UNBC faculty issues strike notice

UNBC Faculty Association members Jacqueline Holler and Ted Binnema speak to a media conference Monday afternoon about the issuing of 72-hour strike notice that morning. The chart on the wall behind them, using data from Vince Ready’s arbitration report, shows the school’s faculty salaries 20 pr cent below those of Mount Allison, the top-ranked university in Canada, according to Maclean’s magazine. UNBC is ranked second. Allan WISHART/Free Press
School may be out for students at UNBC as of Thursday morning.
At 8 a.m. Monday, the school’s Faculty Association issued 72-hour strike notice. At a media conference Monday afternoon, association president Jacqueline Holler said the strike would be total.
“We will be withdrawing all services at all the school’s campuses. It will be a full-scale walkout.”
The association represents some 340 full- and part-time faculty members, senior lab instructors, librarians and archivists.
“We have delayed job action as long as possible,” Holler said, “partly to allow negotiations to continue and partly to avoid disrupting the Canada WInter Games.”
She said an arbitrator’s report from February 2014 prepared by Vince Ready said the school is capable of re-ordering its spending priorities to provide more funding for the faculty contract.
Chief negotiator Ted Binnema said after the Ready report, the faculty voted to certify as a union.
“In May 2014, UNBC tabled a proposal which would have taken us further from the norm of faculty agreements..
“Progress has been made, but slowly. We are well past the date when our first contract should have been in place.”
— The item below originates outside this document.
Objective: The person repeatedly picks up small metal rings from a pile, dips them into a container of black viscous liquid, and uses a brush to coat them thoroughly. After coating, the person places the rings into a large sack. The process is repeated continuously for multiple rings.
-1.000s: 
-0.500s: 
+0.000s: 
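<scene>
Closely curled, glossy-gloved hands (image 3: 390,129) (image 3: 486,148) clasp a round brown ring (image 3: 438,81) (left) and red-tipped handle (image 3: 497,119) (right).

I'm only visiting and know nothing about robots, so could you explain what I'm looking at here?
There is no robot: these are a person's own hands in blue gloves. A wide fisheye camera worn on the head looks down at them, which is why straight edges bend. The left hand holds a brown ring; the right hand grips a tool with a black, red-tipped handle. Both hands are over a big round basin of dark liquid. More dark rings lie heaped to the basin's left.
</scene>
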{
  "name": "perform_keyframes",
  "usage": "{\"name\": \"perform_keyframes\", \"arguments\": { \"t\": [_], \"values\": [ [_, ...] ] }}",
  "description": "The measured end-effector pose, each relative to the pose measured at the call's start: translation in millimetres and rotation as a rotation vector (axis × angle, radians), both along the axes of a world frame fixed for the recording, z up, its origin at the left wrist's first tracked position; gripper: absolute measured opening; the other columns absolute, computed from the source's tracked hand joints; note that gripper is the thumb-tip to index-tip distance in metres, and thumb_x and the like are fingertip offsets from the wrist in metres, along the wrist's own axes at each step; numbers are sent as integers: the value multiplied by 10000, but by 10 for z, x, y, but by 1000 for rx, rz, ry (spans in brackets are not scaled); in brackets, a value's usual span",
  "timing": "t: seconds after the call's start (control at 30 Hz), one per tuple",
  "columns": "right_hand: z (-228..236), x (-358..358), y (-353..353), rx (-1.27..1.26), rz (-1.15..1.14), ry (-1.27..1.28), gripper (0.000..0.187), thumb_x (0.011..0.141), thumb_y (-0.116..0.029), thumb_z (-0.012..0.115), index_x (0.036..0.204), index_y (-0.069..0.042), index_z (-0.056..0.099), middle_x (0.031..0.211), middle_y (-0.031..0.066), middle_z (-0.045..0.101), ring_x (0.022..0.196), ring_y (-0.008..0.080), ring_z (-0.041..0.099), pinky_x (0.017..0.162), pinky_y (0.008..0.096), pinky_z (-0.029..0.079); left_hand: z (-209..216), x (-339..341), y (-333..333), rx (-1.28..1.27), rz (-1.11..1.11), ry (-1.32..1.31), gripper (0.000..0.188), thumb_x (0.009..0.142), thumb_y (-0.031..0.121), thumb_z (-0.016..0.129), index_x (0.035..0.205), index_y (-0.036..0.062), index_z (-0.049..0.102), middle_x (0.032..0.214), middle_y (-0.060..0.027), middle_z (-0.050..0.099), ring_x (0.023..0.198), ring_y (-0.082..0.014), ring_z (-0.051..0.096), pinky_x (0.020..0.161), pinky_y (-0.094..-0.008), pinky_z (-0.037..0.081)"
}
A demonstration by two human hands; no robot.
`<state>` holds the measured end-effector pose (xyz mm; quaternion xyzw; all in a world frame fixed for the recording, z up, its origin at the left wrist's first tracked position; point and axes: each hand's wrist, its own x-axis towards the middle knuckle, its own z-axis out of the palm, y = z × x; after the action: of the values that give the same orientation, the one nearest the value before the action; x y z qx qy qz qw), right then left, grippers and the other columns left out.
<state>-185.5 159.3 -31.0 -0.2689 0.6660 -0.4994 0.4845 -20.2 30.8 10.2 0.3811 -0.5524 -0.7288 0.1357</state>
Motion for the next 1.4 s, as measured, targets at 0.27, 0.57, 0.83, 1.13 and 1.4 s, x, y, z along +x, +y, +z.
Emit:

Holler said the two sides have reached agreement on some benefits, but salaries and other benefits remain issues.
“We are very far apart on the salary issue. Among the benefits still under discussion are sick leave and sabbaticals.”
On the UNBC website (www.unbc.ca), the university says the two sides “have made significant progress in negotiations for a first collective agreement . . . The progress that has been demonstrated to date indicates that an agreement can best come through negotiations.”
The website also advises students to prepare to attend classes until otherwise informed.